◆ EXERCISE BRIEF
Write each record again exactly as it stands.
PROVIDED INFORMATION: Begin
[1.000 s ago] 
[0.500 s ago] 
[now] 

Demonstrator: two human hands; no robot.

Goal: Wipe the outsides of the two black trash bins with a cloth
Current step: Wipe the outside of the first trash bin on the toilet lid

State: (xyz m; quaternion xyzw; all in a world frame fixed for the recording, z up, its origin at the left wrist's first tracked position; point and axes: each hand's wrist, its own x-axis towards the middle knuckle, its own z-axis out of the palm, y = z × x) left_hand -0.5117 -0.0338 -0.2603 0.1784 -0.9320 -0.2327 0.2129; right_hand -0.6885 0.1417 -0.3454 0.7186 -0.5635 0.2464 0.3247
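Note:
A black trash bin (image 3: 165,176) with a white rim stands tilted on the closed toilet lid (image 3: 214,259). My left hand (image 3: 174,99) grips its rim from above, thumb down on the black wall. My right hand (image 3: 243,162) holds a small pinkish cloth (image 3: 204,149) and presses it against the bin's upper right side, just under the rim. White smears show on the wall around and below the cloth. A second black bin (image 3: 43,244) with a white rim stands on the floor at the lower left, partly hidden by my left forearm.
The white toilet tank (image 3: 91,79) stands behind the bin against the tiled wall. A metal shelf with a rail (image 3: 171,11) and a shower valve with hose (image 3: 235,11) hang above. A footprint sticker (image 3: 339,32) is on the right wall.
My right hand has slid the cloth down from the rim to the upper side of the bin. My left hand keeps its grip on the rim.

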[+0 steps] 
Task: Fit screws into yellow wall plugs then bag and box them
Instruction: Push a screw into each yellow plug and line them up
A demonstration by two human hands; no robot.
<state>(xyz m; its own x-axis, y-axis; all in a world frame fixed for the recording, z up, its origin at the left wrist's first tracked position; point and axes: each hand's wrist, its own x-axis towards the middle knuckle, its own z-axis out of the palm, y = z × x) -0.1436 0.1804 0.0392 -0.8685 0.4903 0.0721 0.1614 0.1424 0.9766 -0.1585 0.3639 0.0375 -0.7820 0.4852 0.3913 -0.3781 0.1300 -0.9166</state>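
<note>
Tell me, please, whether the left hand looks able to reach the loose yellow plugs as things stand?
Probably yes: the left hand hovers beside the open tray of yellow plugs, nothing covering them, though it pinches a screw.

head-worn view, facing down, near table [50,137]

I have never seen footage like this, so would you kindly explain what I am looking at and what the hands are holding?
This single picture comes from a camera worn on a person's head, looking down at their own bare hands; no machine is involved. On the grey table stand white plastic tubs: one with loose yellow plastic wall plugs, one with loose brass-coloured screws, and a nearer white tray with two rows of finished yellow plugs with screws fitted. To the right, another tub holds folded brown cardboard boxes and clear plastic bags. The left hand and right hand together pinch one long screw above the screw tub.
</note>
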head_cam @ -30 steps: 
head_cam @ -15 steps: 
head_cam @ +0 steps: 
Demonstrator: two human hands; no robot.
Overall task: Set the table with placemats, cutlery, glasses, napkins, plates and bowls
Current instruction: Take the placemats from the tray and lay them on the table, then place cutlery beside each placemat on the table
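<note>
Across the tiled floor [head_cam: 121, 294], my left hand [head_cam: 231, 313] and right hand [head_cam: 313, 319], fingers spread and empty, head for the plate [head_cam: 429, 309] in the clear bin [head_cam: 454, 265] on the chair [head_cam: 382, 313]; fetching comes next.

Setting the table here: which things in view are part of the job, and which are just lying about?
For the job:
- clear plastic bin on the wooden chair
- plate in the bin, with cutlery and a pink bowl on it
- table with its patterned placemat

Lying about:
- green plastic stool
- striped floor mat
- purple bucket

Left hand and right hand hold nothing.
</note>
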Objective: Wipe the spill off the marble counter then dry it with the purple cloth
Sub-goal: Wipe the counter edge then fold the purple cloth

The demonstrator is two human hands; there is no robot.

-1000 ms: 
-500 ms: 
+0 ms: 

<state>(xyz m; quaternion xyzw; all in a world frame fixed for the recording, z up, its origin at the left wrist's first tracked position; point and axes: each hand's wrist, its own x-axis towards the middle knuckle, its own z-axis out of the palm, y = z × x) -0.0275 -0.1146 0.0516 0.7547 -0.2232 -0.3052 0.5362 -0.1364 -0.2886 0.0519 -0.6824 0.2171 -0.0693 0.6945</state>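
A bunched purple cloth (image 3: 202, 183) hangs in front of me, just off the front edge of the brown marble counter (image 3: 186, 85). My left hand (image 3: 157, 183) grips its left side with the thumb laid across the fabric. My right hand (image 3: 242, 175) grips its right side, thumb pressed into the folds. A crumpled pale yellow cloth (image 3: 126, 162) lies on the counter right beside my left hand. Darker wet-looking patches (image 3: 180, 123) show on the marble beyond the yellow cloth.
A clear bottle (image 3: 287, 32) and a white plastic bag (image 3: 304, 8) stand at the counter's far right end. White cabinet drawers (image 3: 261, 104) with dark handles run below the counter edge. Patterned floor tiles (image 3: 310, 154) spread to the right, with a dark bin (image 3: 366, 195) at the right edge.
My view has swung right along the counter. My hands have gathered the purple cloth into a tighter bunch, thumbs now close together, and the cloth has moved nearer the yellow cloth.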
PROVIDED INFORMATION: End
◆ WRITTEN ANSWER
[1.000 s ago] 
[0.500 s ago] 
[now] 

Demonstrator: two human hands; no robot.

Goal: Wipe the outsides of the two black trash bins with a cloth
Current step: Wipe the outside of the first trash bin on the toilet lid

State: (xyz m; quaternion xyzw; all in a world frame fixed for the recording, z up, its origin at the left wrist's first tracked position; point and axes: each hand's wrist, its own x-axis towards the middle knuckle, its own z-axis out of the palm, y = z × x) left_hand -0.5117 -0.0338 -0.2603 0.1784 -0.9320 -0.2327 0.2129; right_hand -0.6885 0.1417 -0.3454 0.7186 -0.5635 0.2464 0.3247
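Note:
A black trash bin (image 3: 165,176) with a white rim stands tilted on the closed toilet lid (image 3: 214,259). My left hand (image 3: 174,99) grips its rim from above, thumb down on the black wall. My right hand (image 3: 243,162) holds a small pinkish cloth (image 3: 204,149) and presses it against the bin's upper right side, just under the rim. White smears show on the wall around and below the cloth. A second black bin (image 3: 43,244) with a white rim stands on the floor at the lower left, partly hidden by my left forearm.
The white toilet tank (image 3: 91,79) stands behind the bin against the tiled wall. A metal shelf with a rail (image 3: 171,11) and a shower valve with hose (image 3: 235,11) hang above. A footprint sticker (image 3: 339,32) is on the right wall.
My right hand has slid the cloth down from the rim to the upper side of the bin. My left hand keeps its grip on the rim.
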
[+0 steps] 
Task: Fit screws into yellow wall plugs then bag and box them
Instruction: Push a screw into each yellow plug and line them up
A demonstration by two human hands; no robot.
<state>(xyz m; its own x-axis, y-axis; all in a world frame fixed for the recording, z up, its origin at the left wrist's first tracked position; point and axes: each hand's wrist, its own x-axis towards the middle knuckle, its own z-axis out of the palm, y = z × x) -0.1436 0.1804 0.0392 -0.8685 0.4903 0.0721 0.1614 0.1424 0.9766 -0.1585 0.3639 0.0375 -0.7820 0.4852 0.3913 -0.3781 0.1300 -0.9166</state>
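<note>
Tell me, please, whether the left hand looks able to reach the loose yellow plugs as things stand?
Probably yes: the left hand hovers beside the open tray of yellow plugs, nothing covering them, though it pinches a screw.

head-worn view, facing down, near table [50,137]

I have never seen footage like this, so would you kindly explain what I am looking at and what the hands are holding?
This single picture comes from a camera worn on a person's head, looking down at their own bare hands; no machine is involved. On the grey table stand white plastic tubs: one with loose yellow plastic wall plugs, one with loose brass-coloured screws, and a nearer white tray with two rows of finished yellow plugs with screws fitted. To the right, another tub holds folded brown cardboard boxes and clear plastic bags. The left hand and right hand together pinch one long screw above the screw tub.
</note>
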head_cam @ -30 steps: 
head_cam @ -15 steps: 
head_cam @ +0 steps: 
Demonstrator: two human hands; no robot.
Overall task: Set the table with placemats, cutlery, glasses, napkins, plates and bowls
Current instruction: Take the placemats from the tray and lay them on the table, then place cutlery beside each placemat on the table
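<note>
Across the tiled floor [head_cam: 121, 294], my left hand [head_cam: 231, 313] and right hand [head_cam: 313, 319], fingers spread and empty, head for the plate [head_cam: 429, 309] in the clear bin [head_cam: 454, 265] on the chair [head_cam: 382, 313]; fetching comes next.

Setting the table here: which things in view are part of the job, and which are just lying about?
For the job:
- clear plastic bin on the wooden chair
- plate in the bin, with cutlery and a pink bowl on it
- table with its patterned placemat

Lying about:
- green plastic stool
- striped floor mat
- purple bucket

Left hand and right hand hold nothing.
</note>
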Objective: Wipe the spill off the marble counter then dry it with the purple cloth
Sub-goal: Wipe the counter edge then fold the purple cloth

The demonstrator is two human hands; there is no robot.

-1000 ms: 
-500 ms: 
+0 ms: 

<state>(xyz m; quaternion xyzw; all in a world frame fixed for the recording, z up, its origin at the left wrist's first tracked position; point and axes: each hand's wrist, its own x-axis towards the middle knuckle, its own z-axis out of the palm, y = z × x) -0.0275 -0.1146 0.0516 0.7547 -0.2232 -0.3052 0.5362 -0.1364 -0.2886 0.0519 -0.6824 0.2171 -0.0693 0.6945</state>
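A bunched purple cloth (image 3: 202, 183) hangs in front of me, just off the front edge of the brown marble counter (image 3: 186, 85). My left hand (image 3: 157, 183) grips its left side with the thumb laid across the fabric. My right hand (image 3: 242, 175) grips its right side, thumb pressed into the folds. A crumpled pale yellow cloth (image 3: 126, 162) lies on the counter right beside my left hand. Darker wet-looking patches (image 3: 180, 123) show on the marble beyond the yellow cloth.
A clear bottle (image 3: 287, 32) and a white plastic bag (image 3: 304, 8) stand at the counter's far right end. White cabinet drawers (image 3: 261, 104) with dark handles run below the counter edge. Patterned floor tiles (image 3: 310, 154) spread to the right, with a dark bin (image 3: 366, 195) at the right edge.
My view has swung right along the counter. My hands have gathered the purple cloth into a tighter bunch, thumbs now close together, and the cloth has moved nearer the yellow cloth.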

With this, there is nothing more to the exercise.